> **The problem**
Count the lines of data below that include "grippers". Provide only the number.

> **Given data**
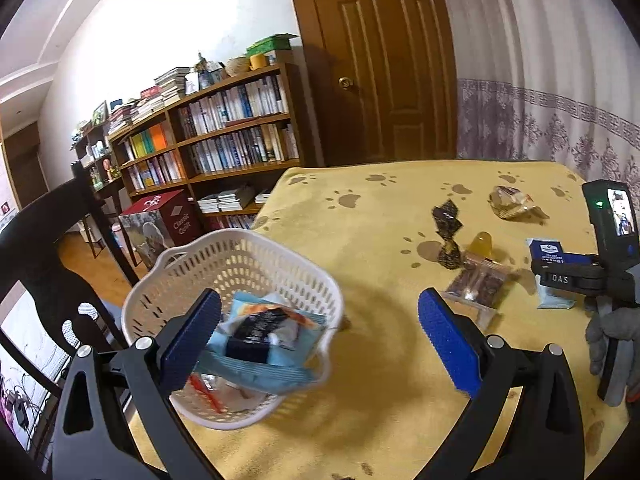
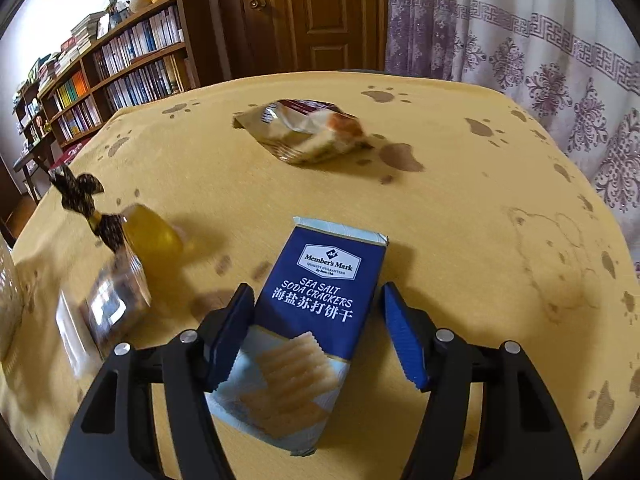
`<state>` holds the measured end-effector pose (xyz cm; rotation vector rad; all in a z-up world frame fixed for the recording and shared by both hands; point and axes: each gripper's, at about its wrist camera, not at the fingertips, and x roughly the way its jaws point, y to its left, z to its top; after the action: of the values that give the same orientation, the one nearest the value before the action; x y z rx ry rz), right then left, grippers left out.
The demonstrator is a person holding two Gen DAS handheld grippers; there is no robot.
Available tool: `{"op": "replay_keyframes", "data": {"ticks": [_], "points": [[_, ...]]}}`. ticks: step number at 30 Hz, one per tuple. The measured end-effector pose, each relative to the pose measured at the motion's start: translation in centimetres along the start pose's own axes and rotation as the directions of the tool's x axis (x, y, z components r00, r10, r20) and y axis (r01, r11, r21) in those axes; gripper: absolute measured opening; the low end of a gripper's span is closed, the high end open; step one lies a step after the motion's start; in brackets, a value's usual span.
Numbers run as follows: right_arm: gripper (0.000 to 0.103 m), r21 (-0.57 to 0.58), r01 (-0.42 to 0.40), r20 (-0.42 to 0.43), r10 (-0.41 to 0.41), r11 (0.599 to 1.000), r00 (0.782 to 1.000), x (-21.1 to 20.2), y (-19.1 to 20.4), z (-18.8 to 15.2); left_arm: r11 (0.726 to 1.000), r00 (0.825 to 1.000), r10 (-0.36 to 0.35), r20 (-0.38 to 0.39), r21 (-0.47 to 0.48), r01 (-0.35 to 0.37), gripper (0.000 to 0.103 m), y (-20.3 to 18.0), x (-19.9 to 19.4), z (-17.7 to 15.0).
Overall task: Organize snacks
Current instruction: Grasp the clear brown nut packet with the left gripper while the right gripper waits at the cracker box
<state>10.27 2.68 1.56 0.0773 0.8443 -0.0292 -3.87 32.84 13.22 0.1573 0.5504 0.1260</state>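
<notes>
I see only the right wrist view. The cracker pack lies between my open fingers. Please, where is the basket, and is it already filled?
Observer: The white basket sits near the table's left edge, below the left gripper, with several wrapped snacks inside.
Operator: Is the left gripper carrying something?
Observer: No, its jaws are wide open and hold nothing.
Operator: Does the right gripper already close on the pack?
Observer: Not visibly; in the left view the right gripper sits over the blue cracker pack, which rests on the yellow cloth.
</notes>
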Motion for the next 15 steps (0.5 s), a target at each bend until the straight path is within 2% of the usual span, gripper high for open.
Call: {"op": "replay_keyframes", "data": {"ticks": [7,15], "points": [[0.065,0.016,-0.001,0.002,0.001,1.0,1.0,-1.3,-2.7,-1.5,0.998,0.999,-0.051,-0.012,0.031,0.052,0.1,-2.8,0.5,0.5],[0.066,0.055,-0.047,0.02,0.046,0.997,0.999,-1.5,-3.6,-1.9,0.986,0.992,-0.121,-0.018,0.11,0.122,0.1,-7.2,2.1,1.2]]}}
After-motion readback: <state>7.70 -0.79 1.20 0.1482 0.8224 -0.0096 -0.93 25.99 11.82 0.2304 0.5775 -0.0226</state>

> **Exercise solution**
2